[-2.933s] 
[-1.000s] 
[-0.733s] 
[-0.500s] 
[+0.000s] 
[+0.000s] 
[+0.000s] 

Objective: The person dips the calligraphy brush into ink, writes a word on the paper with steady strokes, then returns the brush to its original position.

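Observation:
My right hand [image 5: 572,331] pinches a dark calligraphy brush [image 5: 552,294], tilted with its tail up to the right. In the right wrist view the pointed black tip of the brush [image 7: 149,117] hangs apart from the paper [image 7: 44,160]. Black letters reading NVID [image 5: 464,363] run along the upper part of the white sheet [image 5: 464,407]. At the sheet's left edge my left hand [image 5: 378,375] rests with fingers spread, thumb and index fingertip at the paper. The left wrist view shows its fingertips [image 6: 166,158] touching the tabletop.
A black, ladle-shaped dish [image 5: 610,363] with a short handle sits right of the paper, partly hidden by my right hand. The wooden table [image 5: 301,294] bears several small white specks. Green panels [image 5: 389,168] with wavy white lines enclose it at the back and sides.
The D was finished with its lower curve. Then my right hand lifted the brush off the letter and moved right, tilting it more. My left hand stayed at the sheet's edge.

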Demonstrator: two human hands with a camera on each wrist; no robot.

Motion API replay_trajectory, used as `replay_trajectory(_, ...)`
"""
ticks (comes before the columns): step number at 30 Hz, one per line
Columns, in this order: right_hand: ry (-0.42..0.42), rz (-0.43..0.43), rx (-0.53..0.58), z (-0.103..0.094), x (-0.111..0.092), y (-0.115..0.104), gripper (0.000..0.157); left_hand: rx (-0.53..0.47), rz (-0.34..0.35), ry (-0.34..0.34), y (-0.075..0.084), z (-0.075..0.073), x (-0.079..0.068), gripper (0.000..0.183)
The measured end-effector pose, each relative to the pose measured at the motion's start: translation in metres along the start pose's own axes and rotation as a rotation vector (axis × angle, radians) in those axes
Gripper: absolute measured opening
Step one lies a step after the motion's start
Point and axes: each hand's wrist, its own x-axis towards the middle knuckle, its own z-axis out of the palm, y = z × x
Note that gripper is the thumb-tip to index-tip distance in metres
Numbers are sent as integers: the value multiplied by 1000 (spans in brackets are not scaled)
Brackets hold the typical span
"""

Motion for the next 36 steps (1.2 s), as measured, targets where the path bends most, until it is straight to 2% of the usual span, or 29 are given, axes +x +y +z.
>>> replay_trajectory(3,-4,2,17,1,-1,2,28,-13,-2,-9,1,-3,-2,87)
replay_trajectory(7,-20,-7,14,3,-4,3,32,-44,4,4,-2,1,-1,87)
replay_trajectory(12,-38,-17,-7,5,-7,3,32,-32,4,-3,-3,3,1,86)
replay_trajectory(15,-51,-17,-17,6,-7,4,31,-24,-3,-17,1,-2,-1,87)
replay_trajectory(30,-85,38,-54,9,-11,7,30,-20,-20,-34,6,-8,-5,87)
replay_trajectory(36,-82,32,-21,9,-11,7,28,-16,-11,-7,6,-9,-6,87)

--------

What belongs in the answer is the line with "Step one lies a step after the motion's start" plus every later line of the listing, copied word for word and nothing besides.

OUTPUT OF THE TASK
Step one lies a step after the motion's start
Point and axes: each hand's wrist, its own x-axis towards the middle knuckle, its own z-axis out of the palm, y = z × x
Note that gripper is the thumb-tip to index-tip distance in metres
Numbers are sent as integers: the value multiplied by 1000 (spans in brackets are not scaled)
Brackets hold the typical span
"""

Motion for the next 36 steps (1.2 s), as measured, targets where the path bends most, until it is straight to 2% of the usual span, or 29 are given, axes +x +y +z.
>>> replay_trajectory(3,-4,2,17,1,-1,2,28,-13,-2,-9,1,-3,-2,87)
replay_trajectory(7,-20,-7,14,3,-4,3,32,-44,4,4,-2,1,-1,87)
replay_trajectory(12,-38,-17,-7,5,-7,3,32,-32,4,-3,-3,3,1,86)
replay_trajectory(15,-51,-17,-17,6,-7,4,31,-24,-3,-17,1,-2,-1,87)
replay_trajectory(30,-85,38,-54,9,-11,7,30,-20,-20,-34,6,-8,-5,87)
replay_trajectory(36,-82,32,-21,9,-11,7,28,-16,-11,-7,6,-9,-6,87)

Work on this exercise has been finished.